▸ ASSIGNMENT:
Every line with "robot" in it should be copied from the data.

(INPUT DATA Opens)

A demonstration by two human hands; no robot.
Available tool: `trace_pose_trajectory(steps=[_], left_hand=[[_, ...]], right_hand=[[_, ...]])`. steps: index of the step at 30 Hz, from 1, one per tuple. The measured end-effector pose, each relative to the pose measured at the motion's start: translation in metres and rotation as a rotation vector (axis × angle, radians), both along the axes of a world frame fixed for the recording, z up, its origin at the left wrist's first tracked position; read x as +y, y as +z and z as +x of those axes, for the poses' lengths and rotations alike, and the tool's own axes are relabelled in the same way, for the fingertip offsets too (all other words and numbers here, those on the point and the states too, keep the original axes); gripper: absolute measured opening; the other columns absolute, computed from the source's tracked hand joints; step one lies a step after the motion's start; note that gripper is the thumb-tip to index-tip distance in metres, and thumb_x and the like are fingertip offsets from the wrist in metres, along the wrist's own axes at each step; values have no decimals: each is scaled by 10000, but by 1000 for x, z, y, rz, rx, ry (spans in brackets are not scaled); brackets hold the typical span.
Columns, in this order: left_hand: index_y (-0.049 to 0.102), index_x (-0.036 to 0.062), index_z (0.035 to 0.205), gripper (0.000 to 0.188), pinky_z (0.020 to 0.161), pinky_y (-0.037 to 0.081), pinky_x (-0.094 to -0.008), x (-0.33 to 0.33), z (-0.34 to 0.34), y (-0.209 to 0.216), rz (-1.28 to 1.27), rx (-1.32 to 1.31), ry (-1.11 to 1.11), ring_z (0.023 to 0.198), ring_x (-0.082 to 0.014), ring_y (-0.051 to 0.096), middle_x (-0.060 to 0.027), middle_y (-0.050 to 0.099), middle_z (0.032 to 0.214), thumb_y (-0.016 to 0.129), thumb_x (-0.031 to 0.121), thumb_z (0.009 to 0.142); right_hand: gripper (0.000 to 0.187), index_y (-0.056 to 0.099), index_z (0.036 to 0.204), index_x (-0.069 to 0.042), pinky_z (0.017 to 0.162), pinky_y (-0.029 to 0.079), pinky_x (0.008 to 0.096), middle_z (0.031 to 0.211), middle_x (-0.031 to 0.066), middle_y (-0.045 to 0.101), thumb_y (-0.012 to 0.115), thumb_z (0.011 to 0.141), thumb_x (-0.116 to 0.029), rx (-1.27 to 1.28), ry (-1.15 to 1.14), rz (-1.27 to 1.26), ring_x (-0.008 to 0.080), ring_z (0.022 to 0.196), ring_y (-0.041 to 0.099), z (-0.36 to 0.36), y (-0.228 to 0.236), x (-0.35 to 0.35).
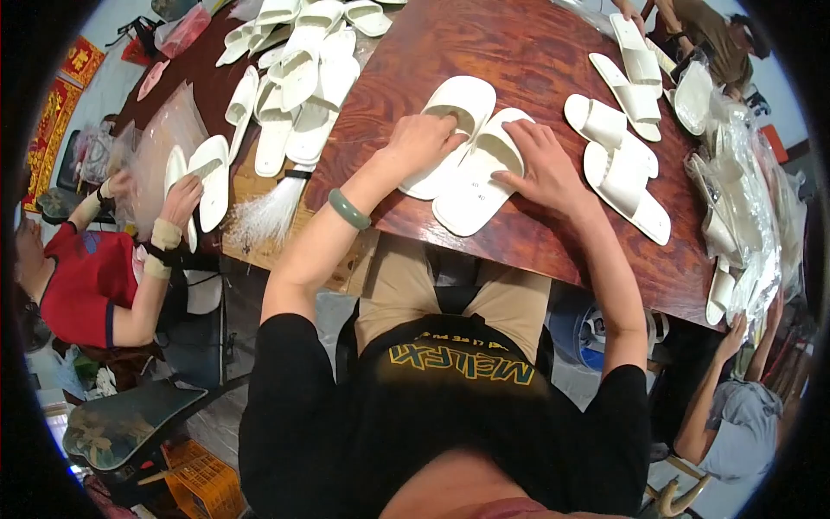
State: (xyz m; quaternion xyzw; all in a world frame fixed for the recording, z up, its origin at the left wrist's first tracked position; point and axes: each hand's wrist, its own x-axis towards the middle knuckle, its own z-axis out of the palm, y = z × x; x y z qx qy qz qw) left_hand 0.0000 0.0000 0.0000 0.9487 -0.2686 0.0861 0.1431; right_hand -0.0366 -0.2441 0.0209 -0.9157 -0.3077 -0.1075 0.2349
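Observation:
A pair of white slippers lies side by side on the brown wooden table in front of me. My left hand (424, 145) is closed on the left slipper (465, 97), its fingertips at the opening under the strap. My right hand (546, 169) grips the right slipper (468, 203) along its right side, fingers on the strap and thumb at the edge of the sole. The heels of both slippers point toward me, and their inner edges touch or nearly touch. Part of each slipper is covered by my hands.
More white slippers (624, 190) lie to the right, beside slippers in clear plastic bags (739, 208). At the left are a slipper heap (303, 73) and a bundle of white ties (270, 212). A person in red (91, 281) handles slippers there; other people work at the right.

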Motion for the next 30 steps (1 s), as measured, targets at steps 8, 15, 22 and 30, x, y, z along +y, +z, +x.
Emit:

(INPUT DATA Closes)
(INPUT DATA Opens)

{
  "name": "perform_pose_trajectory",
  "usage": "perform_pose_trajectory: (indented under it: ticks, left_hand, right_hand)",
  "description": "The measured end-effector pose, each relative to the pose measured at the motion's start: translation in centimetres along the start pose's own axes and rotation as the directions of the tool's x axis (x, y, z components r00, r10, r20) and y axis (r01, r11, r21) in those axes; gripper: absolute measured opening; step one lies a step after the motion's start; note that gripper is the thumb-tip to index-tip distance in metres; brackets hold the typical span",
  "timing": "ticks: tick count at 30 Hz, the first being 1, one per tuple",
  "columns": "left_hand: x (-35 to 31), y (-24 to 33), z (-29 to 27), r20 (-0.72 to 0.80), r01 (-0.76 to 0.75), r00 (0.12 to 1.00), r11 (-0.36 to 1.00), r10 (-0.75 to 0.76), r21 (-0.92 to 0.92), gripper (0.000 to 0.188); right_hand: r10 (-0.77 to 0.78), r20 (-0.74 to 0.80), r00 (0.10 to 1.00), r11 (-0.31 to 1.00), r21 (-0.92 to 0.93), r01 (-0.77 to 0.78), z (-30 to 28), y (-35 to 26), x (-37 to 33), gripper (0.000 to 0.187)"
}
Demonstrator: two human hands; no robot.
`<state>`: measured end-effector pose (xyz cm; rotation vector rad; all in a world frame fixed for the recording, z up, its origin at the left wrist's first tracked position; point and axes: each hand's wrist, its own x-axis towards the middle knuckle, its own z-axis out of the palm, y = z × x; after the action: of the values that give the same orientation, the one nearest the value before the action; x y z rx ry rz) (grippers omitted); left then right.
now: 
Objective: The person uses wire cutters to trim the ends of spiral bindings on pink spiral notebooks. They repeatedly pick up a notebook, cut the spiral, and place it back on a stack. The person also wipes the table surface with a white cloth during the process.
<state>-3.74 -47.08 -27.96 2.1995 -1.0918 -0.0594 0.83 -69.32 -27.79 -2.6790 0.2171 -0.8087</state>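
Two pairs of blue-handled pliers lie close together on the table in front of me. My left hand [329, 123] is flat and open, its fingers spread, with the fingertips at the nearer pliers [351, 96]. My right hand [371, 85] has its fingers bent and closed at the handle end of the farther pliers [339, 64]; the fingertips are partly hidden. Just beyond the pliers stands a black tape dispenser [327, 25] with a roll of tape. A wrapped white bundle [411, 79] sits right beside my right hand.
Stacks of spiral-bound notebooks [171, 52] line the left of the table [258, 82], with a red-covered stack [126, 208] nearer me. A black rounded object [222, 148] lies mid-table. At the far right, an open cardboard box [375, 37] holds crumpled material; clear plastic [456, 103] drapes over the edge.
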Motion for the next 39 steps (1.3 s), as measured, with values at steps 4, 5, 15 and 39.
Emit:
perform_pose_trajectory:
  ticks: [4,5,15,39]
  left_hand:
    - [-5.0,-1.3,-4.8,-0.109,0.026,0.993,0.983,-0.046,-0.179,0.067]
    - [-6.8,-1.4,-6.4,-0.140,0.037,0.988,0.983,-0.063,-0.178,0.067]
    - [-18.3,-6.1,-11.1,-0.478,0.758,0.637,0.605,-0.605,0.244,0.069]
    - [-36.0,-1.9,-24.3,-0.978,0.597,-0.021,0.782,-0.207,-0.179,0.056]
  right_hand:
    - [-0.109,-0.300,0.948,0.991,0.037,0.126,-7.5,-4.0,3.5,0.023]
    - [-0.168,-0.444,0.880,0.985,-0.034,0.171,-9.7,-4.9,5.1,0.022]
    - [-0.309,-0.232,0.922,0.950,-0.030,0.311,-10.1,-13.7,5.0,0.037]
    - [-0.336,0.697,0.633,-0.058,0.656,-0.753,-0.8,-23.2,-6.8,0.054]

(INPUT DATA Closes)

▸ FINISHED TASK:
A demonstration by two human hands; no robot.
Demonstrator: two human hands; no robot.

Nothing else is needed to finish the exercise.